▶ Work instructions
In the data below, find the lines containing "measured" and say how many there are, nothing more.
─── Dataset excerpt ───
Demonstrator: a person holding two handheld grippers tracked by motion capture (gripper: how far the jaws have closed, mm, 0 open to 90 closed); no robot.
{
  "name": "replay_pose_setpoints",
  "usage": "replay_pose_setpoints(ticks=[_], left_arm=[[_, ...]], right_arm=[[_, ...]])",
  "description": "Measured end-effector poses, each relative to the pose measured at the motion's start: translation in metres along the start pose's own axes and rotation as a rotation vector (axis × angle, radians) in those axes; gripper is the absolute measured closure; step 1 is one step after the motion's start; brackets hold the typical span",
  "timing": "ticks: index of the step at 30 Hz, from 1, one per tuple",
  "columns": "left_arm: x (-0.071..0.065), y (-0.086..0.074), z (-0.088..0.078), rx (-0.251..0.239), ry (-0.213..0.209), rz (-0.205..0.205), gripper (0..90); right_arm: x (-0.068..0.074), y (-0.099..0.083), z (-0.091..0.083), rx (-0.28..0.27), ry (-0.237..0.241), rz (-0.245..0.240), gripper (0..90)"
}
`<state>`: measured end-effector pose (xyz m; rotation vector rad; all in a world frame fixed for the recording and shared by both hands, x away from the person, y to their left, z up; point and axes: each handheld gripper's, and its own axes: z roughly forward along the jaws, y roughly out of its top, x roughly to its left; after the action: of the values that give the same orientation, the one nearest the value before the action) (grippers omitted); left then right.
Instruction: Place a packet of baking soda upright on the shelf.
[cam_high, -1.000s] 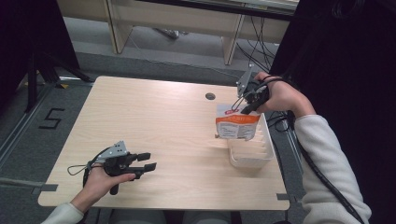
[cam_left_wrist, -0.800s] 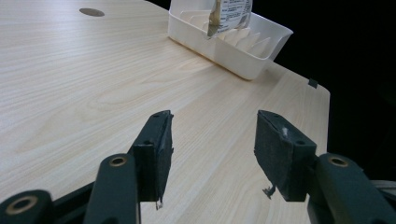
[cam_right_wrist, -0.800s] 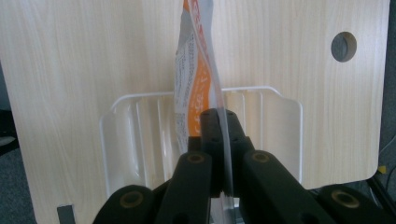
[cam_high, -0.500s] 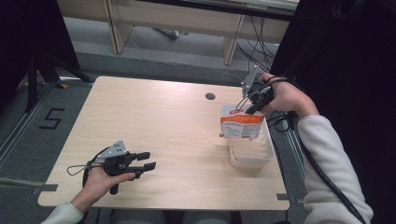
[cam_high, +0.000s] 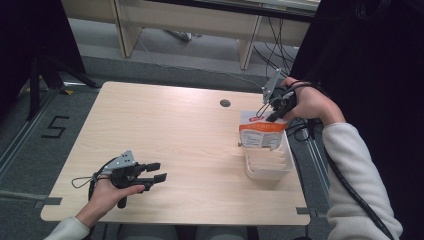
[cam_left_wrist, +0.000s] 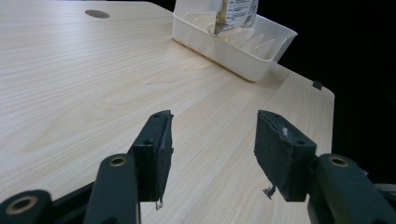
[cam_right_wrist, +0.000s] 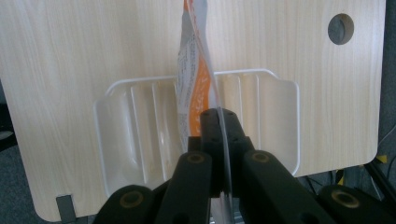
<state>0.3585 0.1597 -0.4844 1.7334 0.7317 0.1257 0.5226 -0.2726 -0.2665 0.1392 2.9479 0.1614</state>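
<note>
- The work in hand is setting an orange-and-white pouch (cam_high: 261, 134) upright into a white slotted rack (cam_high: 270, 170) at the right edge of the surface (cam_high: 185, 140).
- The right hand-held gripper (cam_high: 272, 116) is clamped on the top edge of the pouch; in the right gripper view its jaws are pressed together on the thin seam, with the pouch (cam_right_wrist: 195, 79) hanging straight down over the rack (cam_right_wrist: 135, 135).
- In the high view the pouch stands upright at the far end of the rack, its lower part inside the rim; whether its bottom rests on the floor of a slot I cannot tell.
- Judged from this, the placing is near its end: the pouch is lined up with the rack, and what is left is to seat it fully and let go.
- The rack has several ribbed slots; apart from the pouch they look empty, as the left gripper view also suggests (cam_left_wrist: 243, 46).
- The left hand-held gripper (cam_high: 152, 171) rests low over the near left of the surface, well apart from the rack, its jaws standing wide with nothing between them (cam_left_wrist: 212, 149).
- A round cable hole (cam_high: 225, 103) lies in the surface beyond the rack.
</note>
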Motion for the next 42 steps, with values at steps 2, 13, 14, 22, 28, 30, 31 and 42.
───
▶ Written solution
2